- EXERCISE -
Retype everything in the listing, leaving each line exactly as it is.

- DATASET EXCERPT -
....
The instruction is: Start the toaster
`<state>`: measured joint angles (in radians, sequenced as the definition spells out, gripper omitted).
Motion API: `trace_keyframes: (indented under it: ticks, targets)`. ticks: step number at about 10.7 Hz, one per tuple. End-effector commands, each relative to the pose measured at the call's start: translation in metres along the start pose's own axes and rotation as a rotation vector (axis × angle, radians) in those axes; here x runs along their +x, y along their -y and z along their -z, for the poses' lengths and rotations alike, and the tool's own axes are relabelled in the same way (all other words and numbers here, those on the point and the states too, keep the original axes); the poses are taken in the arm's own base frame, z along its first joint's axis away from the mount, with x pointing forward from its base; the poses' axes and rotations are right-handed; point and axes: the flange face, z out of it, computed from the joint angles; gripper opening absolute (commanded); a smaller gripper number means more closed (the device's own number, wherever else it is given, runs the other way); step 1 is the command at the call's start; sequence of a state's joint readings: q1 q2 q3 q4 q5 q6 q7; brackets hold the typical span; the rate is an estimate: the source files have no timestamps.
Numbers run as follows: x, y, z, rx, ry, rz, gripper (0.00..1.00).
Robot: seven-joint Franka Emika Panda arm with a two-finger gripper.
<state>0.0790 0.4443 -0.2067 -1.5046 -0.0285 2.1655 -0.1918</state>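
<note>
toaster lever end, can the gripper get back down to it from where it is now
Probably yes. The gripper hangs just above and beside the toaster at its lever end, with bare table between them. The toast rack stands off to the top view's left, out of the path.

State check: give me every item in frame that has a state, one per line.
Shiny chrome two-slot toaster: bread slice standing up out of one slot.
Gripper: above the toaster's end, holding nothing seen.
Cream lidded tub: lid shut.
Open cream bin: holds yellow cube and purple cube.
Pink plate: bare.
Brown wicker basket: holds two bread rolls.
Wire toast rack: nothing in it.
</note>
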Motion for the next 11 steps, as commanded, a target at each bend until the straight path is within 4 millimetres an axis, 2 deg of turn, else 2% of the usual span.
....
- EXPECTED OUTPUT -
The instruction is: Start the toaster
`<state>`: measured joint angles (in radians, sequenced as the definition spells out, gripper omitted).
Motion API: `trace_keyframes: (indented under it: ticks, targets)`. ticks: step number at about 10.7 Hz, one per tuple. End-effector commands, each relative to the pose measured at the call's start: translation in metres along the start pose's own axes and rotation as a rotation vector (axis × angle, radians) in those axes; here x runs along their +x, y along their -y and z along their -z, for the poses' lengths and rotations alike, and the tool's own axes are relabelled in the same way (all other words and numbers here, those on the point and the states too, keep the original axes); the poses are taken in the arm's own base frame, z along its first joint's axis away from the mount, with x pointing forward from its base; the poses' axes and rotations are right-handed; point and axes: the flange face, z out of it, computed from the joint angles; gripper opening absolute (commanded); a smaller gripper number means more closed (the device's own number, wherever else it is given, runs the other way); step 1 is the command at the call's start; sequence of a state's joint readings: q1 q2 q3 q4 q5 q6 q7; brackets hold the typical span; the rate is an estimate: the source files have no timestamps.
Numbers run as follows: x, y, z, rx, ry, rz, gripper (0.00..1.00).
Robot: seven-joint Franka Emika Panda arm with a two-finger gripper.
<state>0.0790 0.4443 -0.2067 -1.5046 -0.0285 2.1655 -0.1918</state>
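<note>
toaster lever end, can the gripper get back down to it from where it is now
Probably yes. The gripper hangs just above and beside the toaster at its lever end, with bare table between them. The toast rack stands off to the top view's left, out of the path.

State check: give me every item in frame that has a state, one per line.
Shiny chrome two-slot toaster: bread slice standing up out of one slot.
Gripper: above the toaster's end, holding nothing seen.
Cream lidded tub: lid shut.
Open cream bin: holds yellow cube and purple cube.
Pink plate: bare.
Brown wicker basket: holds two bread rolls.
Wire toast rack: nothing in it.
</note>
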Motion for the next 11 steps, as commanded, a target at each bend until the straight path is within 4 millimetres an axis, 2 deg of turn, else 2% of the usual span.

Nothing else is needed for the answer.